Rebecca Jeanette Rubin, in an undated law enforcement photo, turned herself in at the Canada-Washington border in November 2012 after a decade as a fugitive.
Rebecca Jeanette Rubin, in an undated law enforcement photo, turned herself in at the Canada-Washington border in November 2012 after a decade as a fugitive.AP

A radical ecological activist who evaded capture for a decade pleaded guilty Thursday to conspiracy and arson for her role with an extremist ecoterrorism group believed responsible for setting 20 fires that burned $40 million of property across the West from 1996 to 2001.

Rebecca Jeanette Rubin, 40, a Canadian citizen, faces a federal prison term of five to 7½ years when she's sentenced in January, according to a plea agreement entered in U.S. District Court in Portland, Ore. 

As part of the plea deal, Rubin, a former wildlife researcher, agreed to provide information about other members of the ecoterrorism group with which she has been connected. It's called "the Family," and according to the FBI, it was an even more extreme faction of two radical environmentalist groups, the Animal Liberation Front and the Earth Liberation Front.

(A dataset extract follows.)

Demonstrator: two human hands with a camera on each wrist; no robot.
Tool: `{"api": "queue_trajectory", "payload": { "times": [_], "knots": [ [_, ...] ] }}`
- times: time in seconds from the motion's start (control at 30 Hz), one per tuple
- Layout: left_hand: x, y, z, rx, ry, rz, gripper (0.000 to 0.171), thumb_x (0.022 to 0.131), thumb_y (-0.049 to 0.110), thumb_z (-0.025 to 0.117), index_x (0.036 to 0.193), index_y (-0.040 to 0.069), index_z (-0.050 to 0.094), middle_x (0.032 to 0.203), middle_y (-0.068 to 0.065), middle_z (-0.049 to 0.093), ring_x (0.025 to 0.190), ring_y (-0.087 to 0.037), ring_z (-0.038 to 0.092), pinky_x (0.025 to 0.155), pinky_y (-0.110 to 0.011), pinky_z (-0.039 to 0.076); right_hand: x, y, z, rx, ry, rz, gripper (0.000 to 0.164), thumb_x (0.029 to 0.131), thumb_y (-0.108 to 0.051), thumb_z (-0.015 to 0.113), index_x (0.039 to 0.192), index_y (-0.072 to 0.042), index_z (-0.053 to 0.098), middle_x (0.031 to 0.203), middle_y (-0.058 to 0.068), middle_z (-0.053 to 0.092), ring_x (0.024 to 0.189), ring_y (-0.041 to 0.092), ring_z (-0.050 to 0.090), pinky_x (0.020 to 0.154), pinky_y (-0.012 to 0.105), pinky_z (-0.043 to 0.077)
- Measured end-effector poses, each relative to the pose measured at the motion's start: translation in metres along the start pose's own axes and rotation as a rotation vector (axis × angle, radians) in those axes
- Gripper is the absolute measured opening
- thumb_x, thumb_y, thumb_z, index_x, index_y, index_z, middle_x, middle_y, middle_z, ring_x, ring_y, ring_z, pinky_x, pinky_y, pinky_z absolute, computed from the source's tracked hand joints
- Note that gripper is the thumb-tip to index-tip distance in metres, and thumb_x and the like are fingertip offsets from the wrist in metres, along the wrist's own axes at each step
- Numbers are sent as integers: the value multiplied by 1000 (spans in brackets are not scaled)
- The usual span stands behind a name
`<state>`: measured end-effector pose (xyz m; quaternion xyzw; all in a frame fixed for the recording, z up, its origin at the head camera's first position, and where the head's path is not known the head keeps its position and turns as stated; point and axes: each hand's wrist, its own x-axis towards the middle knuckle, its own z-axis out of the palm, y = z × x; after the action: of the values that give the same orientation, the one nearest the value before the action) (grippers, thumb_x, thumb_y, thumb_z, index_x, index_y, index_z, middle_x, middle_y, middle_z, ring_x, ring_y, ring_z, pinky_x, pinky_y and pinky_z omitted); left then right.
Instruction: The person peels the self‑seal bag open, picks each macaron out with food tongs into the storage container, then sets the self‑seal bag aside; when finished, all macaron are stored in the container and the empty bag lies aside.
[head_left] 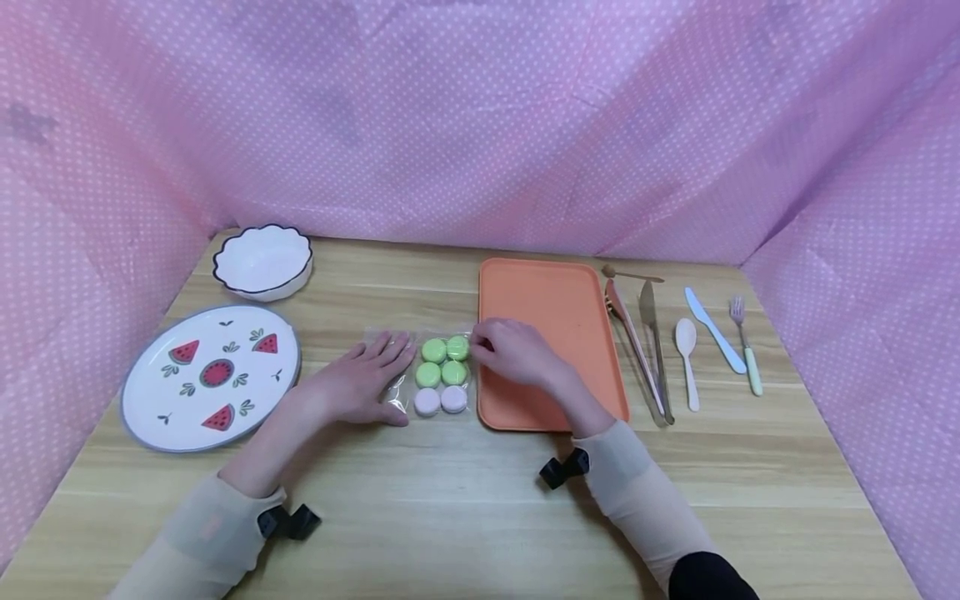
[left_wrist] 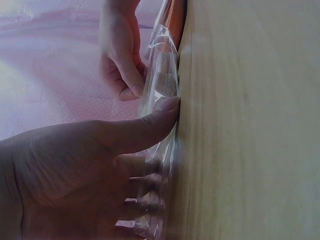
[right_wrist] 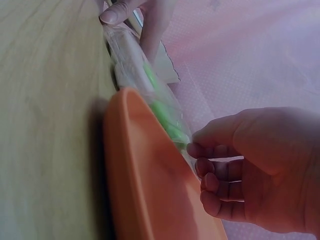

But under the terms of the deal, which has been in negotiations for months, she won't be compelled to identify others involved in crimes committed by the Family — which federal authorities have branded the most wanted domestic terrorist group in the U.S.

Rubin surrendered last November at the Washington state border after a decade on the lam in Canada. Her attorney said that she tried to give herself up as early as 2009 but that he couldn't work out an acceptable arrangement with prosecutors.

Rubin was indicted in 2006 with three other Family members in a 1998 fire that caused $12 million at the Vail Mountain Ski Resort in Colorado. Two of the others, Chelsea Gerlach and Stanislas Meyerhoff, were sentenced to nine and 13 years in prison, respectively, in 2007. The third, Josephine Overaker, remains at large and is the subject of a $50,000 reward offered by the FBI. 

The Family is accused of setting fires at 20 sites — including ski resorts, wild horse corrals, lumber mills and U.S. Forest Service offices — over five years beginning in 1996 in California, Colorado, Oregon, Washington and Wyoming.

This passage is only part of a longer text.